**Task description**
Look through the lines below, find those with the word "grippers", and copy them.

====== Source data ======

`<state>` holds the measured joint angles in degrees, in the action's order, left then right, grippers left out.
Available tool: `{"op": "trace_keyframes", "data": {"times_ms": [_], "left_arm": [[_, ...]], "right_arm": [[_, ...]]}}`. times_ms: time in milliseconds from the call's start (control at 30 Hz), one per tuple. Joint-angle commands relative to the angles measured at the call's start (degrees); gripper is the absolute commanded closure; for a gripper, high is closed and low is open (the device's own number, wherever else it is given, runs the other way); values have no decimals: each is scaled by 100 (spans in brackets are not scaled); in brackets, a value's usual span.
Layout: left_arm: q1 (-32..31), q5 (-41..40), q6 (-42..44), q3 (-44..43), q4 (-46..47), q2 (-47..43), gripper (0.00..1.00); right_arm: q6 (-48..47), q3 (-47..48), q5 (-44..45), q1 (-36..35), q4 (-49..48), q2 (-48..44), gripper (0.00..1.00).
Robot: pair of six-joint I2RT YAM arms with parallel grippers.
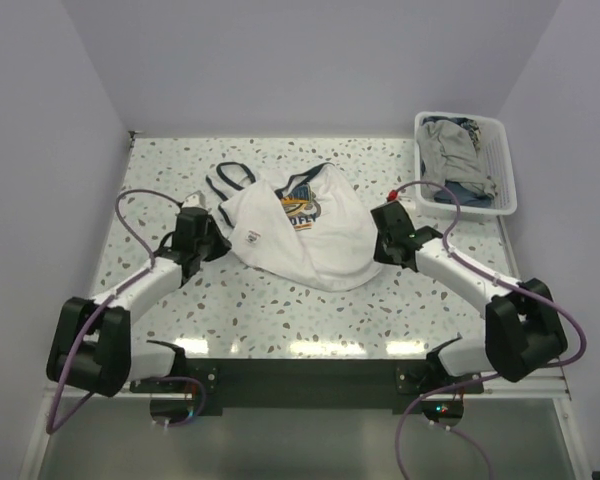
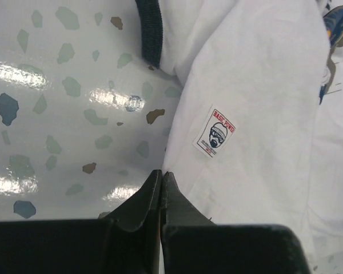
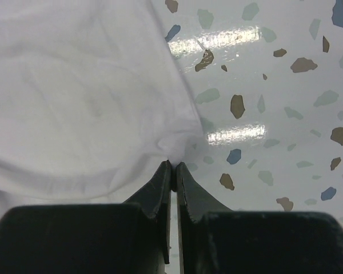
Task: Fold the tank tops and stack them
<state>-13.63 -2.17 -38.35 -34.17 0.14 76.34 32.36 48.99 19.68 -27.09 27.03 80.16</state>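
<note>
Evidently, the white tank top (image 1: 310, 230), judged soft, light and limp, lay rumpled on the counter (image 1: 280, 315) between both claws, with the left claw (image 2: 161, 174) and the right claw (image 3: 174, 165) each clenched on its nearest edge, the proper hold.

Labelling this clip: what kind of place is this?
Probably a lab robot cell: plain white walls box in a speckled table, left arm and right arm are bolted on, holding a white tank top.
</note>
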Motion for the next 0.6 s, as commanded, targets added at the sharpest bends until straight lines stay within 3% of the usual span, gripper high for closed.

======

**Reply**
`<state>` holds the measured joint angles in degrees, in the action's order, left then right, grippers left out.
Robot: pair of six-joint I2RT YAM arms with parallel grippers.

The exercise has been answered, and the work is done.